Among the lines below, count those with "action". Give only the number.

---

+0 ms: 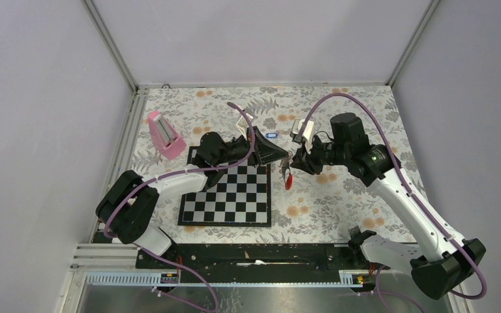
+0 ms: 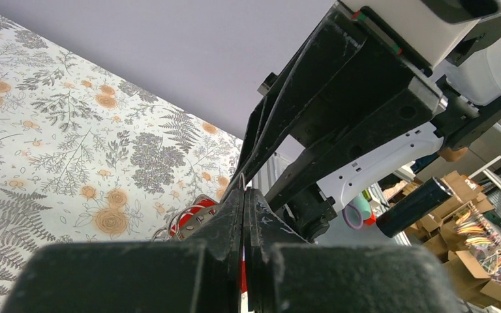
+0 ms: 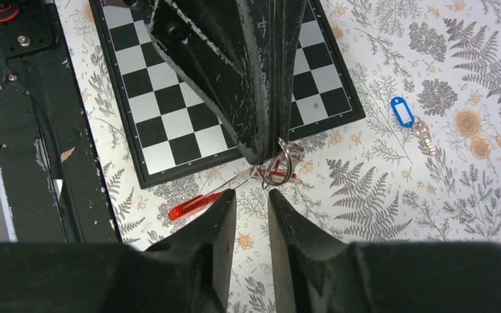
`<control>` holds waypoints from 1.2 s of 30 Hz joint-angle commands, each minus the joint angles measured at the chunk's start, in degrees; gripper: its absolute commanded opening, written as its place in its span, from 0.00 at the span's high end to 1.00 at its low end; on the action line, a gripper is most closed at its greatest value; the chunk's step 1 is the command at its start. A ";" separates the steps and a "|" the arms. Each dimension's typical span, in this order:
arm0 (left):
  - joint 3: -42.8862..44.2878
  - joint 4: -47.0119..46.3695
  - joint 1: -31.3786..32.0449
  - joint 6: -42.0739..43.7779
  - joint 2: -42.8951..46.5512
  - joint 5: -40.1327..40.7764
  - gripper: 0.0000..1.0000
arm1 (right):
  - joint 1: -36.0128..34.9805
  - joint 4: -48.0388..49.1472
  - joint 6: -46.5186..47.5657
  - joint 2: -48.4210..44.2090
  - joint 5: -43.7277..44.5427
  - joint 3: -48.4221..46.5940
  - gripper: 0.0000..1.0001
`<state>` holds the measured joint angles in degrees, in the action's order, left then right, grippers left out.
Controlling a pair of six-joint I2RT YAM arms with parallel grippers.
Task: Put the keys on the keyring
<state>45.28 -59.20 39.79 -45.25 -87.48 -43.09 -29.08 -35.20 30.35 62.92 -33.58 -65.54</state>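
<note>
The blue tag (image 3: 402, 111) is smooth, glossy plastic, and the key (image 3: 423, 134) joined to it looks like dull silver metal. The red tag (image 3: 194, 205) is shiny plastic that looks partly see-through. The keyring (image 3: 280, 165) shows thin, bright metal wire. The left gripper (image 3: 266, 151) is matt black plastic, scuffed and scratched pale along its edges. The right gripper (image 3: 251, 194) is the same matt black, with fewer marks. The chessboard (image 3: 169, 98) has glossy black and satin silver squares. The flower-printed table cover (image 3: 378, 195) looks matt.

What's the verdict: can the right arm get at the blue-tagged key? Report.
Probably yes. The blue-tagged key lies alone on the cloth off to the side of the right tool, which is open; the left tool, shut on the keyring, is not between them.
</note>
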 commanded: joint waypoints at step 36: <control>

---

# Result:
2